O pacote econômico do governo Lula, pela repercussão no mercado e nos meios políticos, foi bom para o Bolsonaro. O ex-presidente estava a ponto de pedir asilo na embaixada de algum país, para se livrar de uma factível prisão preventiva, após virem à tona diálogos entre a "rataria" golpista. Os holofotes se voltaram para o teor do decepcionante projeto de arcabouço fiscal. O escândalo da Operação Punhal Verde e Amarelo saiu de foco.
Antes mesmo do ministro da Fazenda Fernando Haddad fazer o seu pronunciamento em rede de rádio e tevê, o dólar já havia alcançado o recorde histórico de valorização desde o Plano Real iniciado em 1994, ao ultrapassar os seis reais. O ministro do Trabalho Luiz Marinho já havia se antecipado ao anúncio de Haddad e queimado a largada. Não só a moeda americana disparou como as cotações da Bolsa desabaram, atingindo, principalmente as ações dos grandes bancos.
Uma lambança. Era esperado que viesse um corte nos gastos para equilibrar as contas do país e apareceu um novo gasto. O impacto na mudança do Imposto de Renda, isentando os que ganham até R$ 5 mil, terá um impacto negativo estimado entre R$ 40 a R$ 50 bilhões. É o preço do cumprimento da promessa de campanha de Lula. Anula-se, em grande parte, a pretensão anunciada pelo governo de economizar R$ 70 bilhões com o pacote, em dois anos.
Lula tem os olhos voltados para a reeleição em 2026. Quer agradar a classe média, que preferiu o adversário na eleição passada.
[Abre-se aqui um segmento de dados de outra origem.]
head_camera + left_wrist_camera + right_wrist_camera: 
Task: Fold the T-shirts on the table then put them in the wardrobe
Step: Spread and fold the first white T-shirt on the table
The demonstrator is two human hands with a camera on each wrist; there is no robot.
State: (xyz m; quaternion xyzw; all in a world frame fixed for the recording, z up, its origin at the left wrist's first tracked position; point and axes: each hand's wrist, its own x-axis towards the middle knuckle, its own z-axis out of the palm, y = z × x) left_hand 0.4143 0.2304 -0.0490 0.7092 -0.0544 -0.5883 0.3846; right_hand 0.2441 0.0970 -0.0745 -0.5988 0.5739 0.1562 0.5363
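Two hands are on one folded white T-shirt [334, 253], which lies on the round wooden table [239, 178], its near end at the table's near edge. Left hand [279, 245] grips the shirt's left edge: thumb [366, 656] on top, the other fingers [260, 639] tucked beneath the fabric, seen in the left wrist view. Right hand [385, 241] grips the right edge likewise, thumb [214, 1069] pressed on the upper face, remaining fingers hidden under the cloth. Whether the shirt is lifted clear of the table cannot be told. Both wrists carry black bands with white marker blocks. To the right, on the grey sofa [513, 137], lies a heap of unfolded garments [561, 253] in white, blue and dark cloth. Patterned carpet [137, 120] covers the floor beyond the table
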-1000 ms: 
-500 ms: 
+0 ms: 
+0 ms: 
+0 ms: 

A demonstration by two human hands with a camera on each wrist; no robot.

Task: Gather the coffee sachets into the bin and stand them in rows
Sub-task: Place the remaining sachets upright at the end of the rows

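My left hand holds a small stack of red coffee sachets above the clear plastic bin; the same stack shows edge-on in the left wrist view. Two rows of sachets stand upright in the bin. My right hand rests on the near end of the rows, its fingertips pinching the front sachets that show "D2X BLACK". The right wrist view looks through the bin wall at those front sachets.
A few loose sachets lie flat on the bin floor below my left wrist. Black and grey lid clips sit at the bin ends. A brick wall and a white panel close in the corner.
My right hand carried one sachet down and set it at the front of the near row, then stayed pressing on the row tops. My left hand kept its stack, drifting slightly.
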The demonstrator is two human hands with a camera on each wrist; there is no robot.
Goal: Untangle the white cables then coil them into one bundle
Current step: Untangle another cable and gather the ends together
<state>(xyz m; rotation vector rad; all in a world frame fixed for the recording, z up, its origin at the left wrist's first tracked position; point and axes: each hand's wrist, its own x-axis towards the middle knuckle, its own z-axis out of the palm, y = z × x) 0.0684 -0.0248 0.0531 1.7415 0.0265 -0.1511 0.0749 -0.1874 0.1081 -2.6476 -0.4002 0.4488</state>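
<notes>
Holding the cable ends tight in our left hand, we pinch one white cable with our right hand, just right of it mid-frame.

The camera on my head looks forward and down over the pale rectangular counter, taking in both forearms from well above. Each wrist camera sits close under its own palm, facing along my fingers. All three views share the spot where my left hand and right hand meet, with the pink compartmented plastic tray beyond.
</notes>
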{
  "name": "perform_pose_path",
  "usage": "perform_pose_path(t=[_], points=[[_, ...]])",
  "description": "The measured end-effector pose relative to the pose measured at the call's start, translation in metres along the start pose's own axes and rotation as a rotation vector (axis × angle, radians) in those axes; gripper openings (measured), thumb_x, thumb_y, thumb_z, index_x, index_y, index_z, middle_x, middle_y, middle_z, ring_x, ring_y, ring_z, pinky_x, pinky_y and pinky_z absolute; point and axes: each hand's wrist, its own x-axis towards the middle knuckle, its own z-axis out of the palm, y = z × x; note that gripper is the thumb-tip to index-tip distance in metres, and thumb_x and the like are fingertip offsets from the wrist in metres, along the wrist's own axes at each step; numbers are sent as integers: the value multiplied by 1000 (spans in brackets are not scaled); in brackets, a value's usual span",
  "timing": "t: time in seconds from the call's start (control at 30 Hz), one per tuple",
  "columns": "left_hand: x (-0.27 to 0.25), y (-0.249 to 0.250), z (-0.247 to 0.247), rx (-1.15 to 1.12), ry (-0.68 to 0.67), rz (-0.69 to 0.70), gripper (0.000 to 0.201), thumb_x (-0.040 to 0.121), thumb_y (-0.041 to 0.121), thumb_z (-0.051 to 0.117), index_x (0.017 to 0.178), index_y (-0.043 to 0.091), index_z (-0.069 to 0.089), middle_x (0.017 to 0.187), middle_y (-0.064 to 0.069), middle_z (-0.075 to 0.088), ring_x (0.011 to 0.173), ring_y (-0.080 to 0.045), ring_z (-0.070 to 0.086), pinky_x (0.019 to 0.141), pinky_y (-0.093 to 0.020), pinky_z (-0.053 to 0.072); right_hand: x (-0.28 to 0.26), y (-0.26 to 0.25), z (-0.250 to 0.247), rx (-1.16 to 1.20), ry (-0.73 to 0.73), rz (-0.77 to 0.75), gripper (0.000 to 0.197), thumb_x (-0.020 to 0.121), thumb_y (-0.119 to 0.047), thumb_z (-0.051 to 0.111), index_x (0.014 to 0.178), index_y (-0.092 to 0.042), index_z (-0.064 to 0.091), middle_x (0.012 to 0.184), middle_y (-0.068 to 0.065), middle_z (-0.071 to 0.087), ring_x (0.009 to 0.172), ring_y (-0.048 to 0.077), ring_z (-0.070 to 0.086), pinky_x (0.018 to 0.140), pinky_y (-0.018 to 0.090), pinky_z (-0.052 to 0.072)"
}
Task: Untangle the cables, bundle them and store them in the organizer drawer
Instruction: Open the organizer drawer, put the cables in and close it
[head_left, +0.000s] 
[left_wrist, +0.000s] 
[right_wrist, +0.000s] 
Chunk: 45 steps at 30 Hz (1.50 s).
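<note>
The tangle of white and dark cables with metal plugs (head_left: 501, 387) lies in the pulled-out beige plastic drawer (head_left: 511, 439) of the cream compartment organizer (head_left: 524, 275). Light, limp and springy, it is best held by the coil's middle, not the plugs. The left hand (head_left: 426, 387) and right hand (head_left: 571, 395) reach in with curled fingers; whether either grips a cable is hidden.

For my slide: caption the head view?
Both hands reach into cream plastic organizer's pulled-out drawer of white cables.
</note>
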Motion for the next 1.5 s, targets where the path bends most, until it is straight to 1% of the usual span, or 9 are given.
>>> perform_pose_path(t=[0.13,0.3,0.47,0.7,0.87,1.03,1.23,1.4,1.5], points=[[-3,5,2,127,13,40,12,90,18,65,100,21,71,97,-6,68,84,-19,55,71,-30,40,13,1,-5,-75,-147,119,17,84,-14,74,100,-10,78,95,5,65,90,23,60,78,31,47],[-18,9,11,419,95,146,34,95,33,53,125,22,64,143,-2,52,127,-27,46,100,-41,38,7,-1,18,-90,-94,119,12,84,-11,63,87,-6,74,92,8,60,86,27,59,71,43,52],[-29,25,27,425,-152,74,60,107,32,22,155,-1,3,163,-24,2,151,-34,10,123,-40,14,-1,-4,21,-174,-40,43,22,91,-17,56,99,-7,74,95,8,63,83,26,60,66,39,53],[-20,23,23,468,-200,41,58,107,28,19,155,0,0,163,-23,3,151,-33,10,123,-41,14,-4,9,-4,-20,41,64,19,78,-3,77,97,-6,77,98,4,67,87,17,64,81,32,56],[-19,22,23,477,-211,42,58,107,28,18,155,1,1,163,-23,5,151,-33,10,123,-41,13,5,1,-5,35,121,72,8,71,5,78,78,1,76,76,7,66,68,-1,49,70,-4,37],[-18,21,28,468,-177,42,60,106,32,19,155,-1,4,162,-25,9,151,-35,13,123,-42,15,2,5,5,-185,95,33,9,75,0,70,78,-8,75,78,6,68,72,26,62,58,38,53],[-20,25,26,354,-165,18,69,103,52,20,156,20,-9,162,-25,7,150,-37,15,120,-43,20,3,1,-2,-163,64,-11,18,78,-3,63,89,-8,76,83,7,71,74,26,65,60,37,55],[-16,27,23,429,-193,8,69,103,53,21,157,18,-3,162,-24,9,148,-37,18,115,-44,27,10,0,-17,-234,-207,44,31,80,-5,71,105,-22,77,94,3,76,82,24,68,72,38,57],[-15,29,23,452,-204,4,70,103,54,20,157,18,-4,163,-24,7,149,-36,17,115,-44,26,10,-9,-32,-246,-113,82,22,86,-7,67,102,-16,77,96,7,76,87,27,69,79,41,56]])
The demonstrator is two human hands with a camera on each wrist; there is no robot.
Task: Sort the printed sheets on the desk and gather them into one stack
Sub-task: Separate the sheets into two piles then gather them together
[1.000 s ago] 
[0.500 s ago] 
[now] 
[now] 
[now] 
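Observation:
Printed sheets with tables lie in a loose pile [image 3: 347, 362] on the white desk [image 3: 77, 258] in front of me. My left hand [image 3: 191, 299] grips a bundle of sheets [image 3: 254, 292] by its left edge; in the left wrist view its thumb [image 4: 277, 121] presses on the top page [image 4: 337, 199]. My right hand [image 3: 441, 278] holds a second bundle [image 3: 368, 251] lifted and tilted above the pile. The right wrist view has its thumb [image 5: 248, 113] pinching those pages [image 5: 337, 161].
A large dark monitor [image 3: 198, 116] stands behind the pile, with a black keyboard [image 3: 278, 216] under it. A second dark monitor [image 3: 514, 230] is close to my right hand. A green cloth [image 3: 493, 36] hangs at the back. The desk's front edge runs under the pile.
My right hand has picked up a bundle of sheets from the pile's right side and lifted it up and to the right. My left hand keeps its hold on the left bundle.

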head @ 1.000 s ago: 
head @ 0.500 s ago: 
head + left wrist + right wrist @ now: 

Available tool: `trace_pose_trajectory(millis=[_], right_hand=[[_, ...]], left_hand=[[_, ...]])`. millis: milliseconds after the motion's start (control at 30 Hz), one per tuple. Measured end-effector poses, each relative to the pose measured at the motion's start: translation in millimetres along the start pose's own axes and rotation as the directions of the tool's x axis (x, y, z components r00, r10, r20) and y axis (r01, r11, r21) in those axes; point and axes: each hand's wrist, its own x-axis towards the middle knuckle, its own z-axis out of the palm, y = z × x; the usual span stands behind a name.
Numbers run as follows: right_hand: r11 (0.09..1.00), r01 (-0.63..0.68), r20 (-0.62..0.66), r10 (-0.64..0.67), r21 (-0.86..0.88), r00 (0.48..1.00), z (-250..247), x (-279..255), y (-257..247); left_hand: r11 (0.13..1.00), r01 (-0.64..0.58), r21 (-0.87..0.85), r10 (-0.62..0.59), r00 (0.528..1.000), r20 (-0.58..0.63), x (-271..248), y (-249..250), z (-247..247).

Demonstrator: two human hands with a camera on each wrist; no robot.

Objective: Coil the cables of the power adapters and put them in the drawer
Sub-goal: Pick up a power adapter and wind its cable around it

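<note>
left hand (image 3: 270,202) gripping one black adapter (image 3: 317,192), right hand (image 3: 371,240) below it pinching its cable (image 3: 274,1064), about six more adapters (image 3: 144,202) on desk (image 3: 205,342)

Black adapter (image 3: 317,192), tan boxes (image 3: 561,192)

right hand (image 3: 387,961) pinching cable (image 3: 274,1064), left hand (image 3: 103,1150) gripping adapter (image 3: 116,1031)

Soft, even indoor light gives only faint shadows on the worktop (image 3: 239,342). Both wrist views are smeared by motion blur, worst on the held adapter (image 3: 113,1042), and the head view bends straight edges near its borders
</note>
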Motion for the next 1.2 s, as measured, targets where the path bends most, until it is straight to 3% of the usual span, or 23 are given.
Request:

O Brasil, para ele, pode esperar. O problema é que o mercado tem pressa. Com o dólar nas alturas a inflação será mais pressionada do que já está. Até 2026 haverá muito choro e ranger de dentes. O povo vai sentir no bolso a majoração de preços dos alimentos, dos serviços, dos transportes, da habitação, e esquecerá os benefícios do pacote. A pressão do câmbio puxa os juros para cima. A ameaça maior estaria na estagflação, aquele fenômeno macroeconômico da diminuição da atividade empresarial com aumento das taxas de inflação.
E pensar que o Lula, estrategista, atrasou o pacote para procurar introduzir no programa uma boa notícia, capaz de amenizar o desgaste com os cortes. A criatura parida da montanha dá ao Congresso Nacional, a grande chance de consertar a série de equívocos do governo e sair-se heroicamente da missão de pôr ordem no Orçamento da República. Temos que ser otimistas. Pensar positivo. Haverá uma saída técnica e política e os deputados e senadores vão descobri-la. Tudo ficará bem, no ano que vem.
Imagine se estivéssemos, a esta altura, sob a ditadura dos kids pretos. Nos diálogos recuperados da internet entre o general de brigada Mário Fernandes e seus colegas golpistas, o militar fala "porra" 53 vezes. Material genético suficiente para povoar extensas áreas da Amazônia. "Tá na cara que houve fraude, porra. Nosso PR imbrochável já assinou a porra do decreto?". O general estava impaciente com a mania do capitão de "jogar nas quatro linhas". - "Democracia é o cacete". Seguem-se quatro caralhos e três merdas.
Se o governo Lula mistura corte de gastos com reforma sobre renda, pagará o preço de desagradar as duas pontas. Agora, dá-me arrepios pensar que hoje poderia estar dando cartas em setores sensíveis do governo um coronel que se dispôs a sequestrar de táxi o ministro Alexandre de Moraes e envenenar o Jeca e o Joca. O candidato a sequestrador teve que abortar a missão porque não havia táxi no ponto do shopping de Brasília,
O sociólogo Sérgio Buarque de Holanda, que morreu em 1982, chamava à atenção dos vários "ismos" que infelicitam este país: patrimonialismo, nepotismo, mandonismo, personalismo etc.). Acham que o Estado é uma extensão do circulo de amigos. Ou seja, o espaço público é a casa de mãe Joana. Exemplo à nação nos dá o querido e muito nosso bauru (sanduíche), "com seu lúbrico queijo derretido espraiando-se pelas bordas do pão francês", na linda imagem de Antônio Prata. "Este exemplo de solidez institucional o Brasil não tem."